Each line in the records below that has the word "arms" should be copied.

**Data items:**

•••

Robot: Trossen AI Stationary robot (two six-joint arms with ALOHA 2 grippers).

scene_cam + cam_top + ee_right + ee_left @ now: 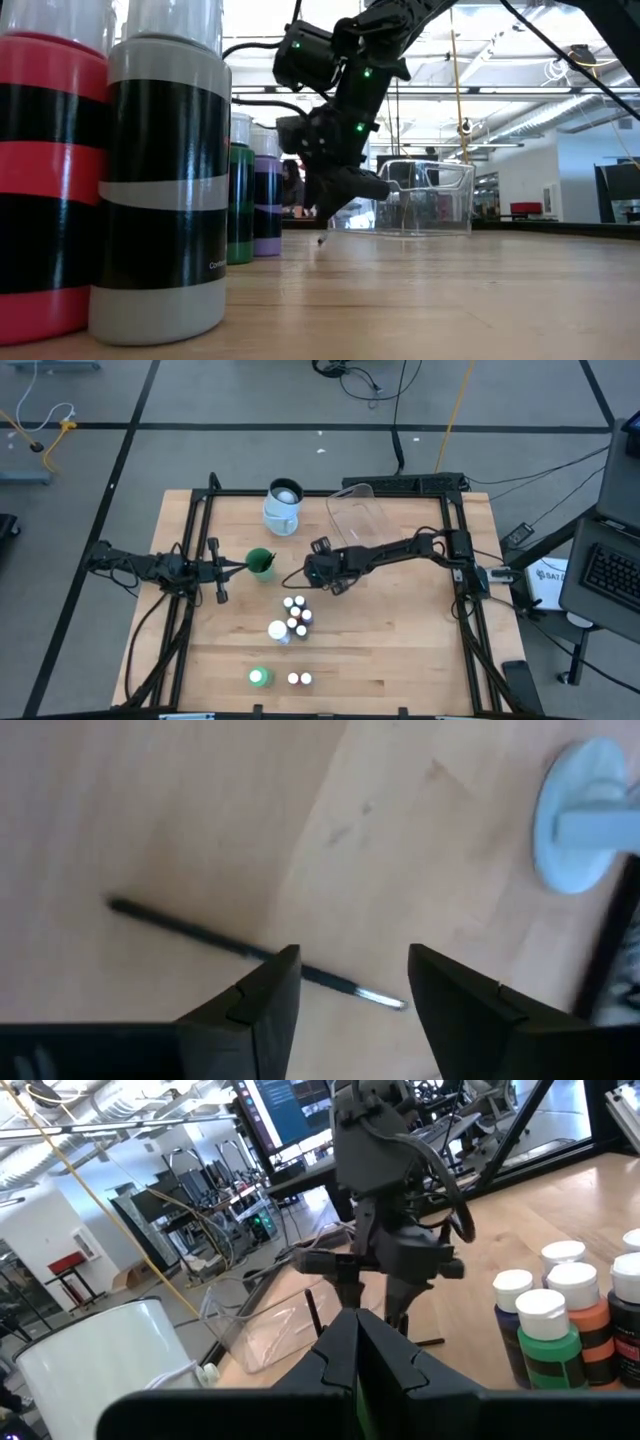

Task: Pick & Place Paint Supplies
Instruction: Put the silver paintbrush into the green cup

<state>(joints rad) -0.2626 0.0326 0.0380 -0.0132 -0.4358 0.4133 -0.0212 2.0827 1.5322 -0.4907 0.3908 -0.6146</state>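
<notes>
A thin dark brush (190, 928) with a metal ferrule lies flat on the wooden table. My right gripper (350, 960) hangs open just above it at the table's middle (322, 574), slanting down; one finger hides part of the handle, and nothing is between the fingers. A cluster of small white-capped paint bottles (295, 615) stands nearer the front edge. A taller green bottle (259, 677) and two small bottles (300, 679) stand by the front edge. My left gripper (238, 567) waits shut and level at the left, its tip beside a green round thing (260, 562).
A clear plastic tray (357, 512) stands at the table's far side. A white mug (283, 507) stands left of the tray. The black frame rails (200, 510) run along the table's left and right sides. Bare wood lies right of the bottle cluster.
</notes>
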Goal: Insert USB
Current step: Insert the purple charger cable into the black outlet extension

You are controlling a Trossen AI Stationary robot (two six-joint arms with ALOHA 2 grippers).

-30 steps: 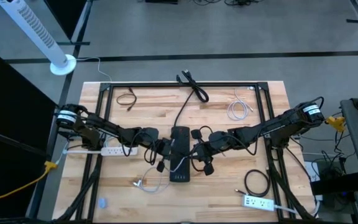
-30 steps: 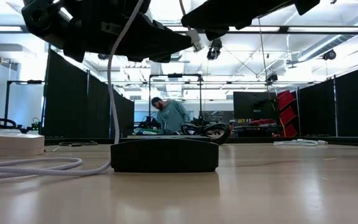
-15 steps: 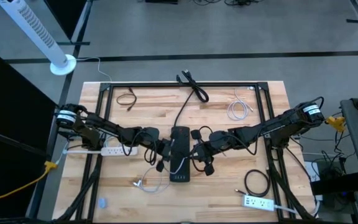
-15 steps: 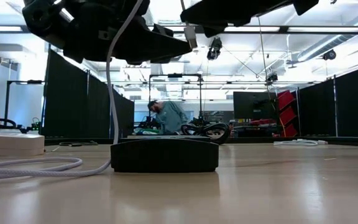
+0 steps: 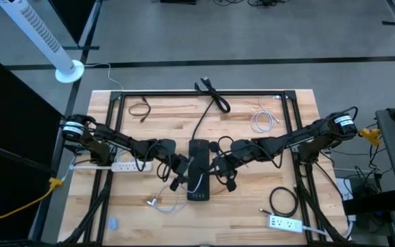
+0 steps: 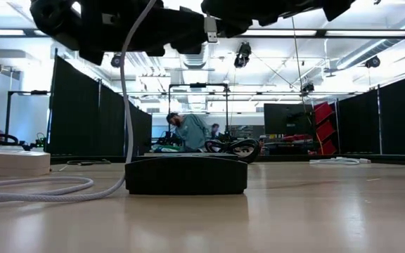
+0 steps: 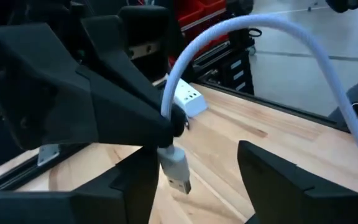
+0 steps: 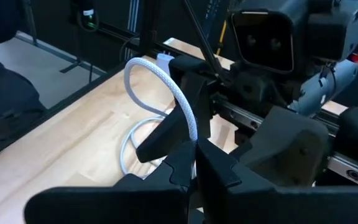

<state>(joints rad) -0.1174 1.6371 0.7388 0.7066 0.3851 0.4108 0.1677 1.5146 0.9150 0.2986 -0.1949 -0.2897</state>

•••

**Answer to this task:**
Robot: Trossen AI Stationary robot (two six-joint arms with ALOHA 2 grippers).
You are controlling a Trossen AI Stationary robot (two six-joint arms with ALOHA 2 grippers).

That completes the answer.